12. An apparatus according to claim 11, characterized in that an outer tubular sleeve of carbon steel telescopically surrounds the ceramic thermal screen tube.

13. An apparatus according to claim 12, characterized in that it also comprises a steel end plate, at the inner end of the tube housing the chamber, the steel end plate has an image hole aligned with an image axis, of the chamber, and a plurality of ventilation holes, separated, that surround the hole for images.

14. An apparatus according to claim 13, characterized in that the ventilation holes are inclined inwardly from the inner conduit of the tube housing the chamber.

15. An apparatus according to claim 14, characterized in that it also comprises a ceramic end plate, seated against the inside of the end, oriented inwardly of the ceramic heat shield tube, and having a hole concentric with the hole for images of the steel end plate.

16. An apparatus according to claim 15, characterized in that it further comprises a plurality of separators projecting from the inner end of the steel end plate and which are seated against the ceramic end plate.

17. An apparatus according to claim 16, characterized in that the spacers are tapered outwards, to minimize contact with the ceramic end plate and with the ceramic heat shield tube.

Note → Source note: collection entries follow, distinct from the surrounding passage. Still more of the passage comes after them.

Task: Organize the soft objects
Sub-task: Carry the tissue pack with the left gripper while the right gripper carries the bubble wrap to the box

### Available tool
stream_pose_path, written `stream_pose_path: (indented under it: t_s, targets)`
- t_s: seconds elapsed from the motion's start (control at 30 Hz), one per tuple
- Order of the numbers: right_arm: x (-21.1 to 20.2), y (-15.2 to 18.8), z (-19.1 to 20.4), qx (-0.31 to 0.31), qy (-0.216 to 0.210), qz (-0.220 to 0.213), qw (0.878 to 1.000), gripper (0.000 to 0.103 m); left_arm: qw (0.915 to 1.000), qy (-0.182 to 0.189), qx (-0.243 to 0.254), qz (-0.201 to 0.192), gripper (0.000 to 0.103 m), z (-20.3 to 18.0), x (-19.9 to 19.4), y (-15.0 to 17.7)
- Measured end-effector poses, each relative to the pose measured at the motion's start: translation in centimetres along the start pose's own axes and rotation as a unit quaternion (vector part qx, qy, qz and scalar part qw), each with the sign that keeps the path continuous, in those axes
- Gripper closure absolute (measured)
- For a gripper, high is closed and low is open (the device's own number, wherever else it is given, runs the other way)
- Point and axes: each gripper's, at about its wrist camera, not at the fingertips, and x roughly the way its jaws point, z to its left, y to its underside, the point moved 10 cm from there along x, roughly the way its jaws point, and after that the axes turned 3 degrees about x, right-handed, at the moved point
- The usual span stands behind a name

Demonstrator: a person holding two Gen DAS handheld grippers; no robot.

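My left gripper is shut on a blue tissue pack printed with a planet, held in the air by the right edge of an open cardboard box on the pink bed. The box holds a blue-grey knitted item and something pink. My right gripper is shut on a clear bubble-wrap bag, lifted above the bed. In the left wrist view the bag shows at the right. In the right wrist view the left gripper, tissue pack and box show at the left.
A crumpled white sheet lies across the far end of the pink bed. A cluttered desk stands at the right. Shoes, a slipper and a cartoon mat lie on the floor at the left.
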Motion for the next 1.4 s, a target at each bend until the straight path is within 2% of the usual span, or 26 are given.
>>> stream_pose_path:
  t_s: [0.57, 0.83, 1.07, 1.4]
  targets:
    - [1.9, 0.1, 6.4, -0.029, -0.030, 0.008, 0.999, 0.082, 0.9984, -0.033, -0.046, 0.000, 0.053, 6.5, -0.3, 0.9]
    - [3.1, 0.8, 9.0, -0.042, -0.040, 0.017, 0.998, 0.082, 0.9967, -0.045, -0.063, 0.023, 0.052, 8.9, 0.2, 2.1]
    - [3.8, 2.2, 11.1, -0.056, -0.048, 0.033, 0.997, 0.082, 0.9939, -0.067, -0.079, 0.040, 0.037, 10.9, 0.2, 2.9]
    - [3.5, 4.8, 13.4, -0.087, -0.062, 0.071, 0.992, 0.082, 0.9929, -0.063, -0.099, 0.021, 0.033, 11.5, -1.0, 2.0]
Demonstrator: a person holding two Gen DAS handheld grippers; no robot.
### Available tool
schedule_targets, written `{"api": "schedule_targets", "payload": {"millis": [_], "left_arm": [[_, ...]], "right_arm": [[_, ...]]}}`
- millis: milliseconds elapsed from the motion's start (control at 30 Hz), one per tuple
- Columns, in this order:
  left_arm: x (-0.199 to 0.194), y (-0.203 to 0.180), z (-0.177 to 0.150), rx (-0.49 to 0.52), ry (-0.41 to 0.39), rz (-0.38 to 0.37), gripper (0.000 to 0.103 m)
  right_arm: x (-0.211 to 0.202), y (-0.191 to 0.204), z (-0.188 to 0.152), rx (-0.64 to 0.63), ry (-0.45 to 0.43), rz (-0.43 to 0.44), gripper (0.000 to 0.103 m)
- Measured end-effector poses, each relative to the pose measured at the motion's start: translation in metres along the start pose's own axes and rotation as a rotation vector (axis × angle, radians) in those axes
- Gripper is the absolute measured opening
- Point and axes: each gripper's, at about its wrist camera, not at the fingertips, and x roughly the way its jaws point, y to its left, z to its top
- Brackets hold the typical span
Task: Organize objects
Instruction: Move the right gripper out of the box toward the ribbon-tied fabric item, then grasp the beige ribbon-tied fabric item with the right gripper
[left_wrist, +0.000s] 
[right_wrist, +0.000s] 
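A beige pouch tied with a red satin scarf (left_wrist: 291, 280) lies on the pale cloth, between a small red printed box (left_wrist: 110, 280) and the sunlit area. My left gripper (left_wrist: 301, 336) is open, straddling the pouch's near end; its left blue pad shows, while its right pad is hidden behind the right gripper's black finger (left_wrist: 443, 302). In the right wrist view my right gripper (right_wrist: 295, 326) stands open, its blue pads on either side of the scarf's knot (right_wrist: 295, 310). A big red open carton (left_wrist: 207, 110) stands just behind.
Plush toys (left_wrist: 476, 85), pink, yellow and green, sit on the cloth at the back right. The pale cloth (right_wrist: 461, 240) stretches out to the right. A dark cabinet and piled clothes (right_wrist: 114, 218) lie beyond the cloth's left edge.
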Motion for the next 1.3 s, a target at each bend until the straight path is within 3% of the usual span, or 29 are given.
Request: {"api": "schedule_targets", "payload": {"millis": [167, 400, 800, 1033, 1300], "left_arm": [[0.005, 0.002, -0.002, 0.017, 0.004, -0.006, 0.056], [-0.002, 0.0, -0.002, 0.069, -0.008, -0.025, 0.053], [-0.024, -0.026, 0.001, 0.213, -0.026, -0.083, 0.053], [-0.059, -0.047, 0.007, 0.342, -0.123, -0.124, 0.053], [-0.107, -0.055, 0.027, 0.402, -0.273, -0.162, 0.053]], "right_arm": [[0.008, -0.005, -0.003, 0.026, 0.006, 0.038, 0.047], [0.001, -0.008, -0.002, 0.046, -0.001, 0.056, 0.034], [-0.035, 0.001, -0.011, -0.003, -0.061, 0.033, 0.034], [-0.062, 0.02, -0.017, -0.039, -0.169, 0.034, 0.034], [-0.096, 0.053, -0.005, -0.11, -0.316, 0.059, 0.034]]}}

18. An apparatus according to claim 5, characterized in that it also comprises a pair of tubes with jacket for liquid refrigerant, is coupled, in a sealed manner, to the housing tube of the chamber, a tube with jacket for refrigerant, radially outwardly , and a jacket with refrigerant jacket, radially inward, of the tube housing the chamber, to form a jacket chamber for liquid refrigerant, on each radial side of the tube housing the chamber, and a conduit for refrigerant inlet , is connected to a first of the refrigerant jacket chambers, and a refrigerant outlet conduit, is connected to a second of the refrigerant jacket chambers, and wherein a plurality of holes is formed through the refrigerant tube. chamber housing, to provide communication of the liquid refrigerant, between the jacket chambers for the refrigerant.

19. An apparatus according to claim 1, characterized in that it further comprises a pair of jacket tubes for liquid refrigerant, which is sealedly attached to the tube housing the chamber, a jacket tube for refrigerant, radially towards outside, and a refrigerant jacket tube, radially inwardly of the housing tube chamber, to form a jacket chamber for liquid refrigerant, on each radial side of the chamber housing tube, and a conduit for refrigerant inlet it is connected to a first of the jacket tubes for refrigerant, and a conduit for the outlet of the refrigerant is connected to a second of the jacket tubes for refrigerant, and where a plurality of holes is formed through the tube. chamber housing, to provide communication of the liquid refrigerant, between the jacket chambers for refrigerant.

20. An apparatus according to claim 1, characterized in that it also comprises an end plate mounted to the inner end of the tube housing the chamber, and where the thermal screen tube, ceramic, is mounted to the end plate.

21. An apparatus according to claim 20, characterized in that a tubular cover is also mounted to the end plate, radially inwardly of the ceramic thermal shield.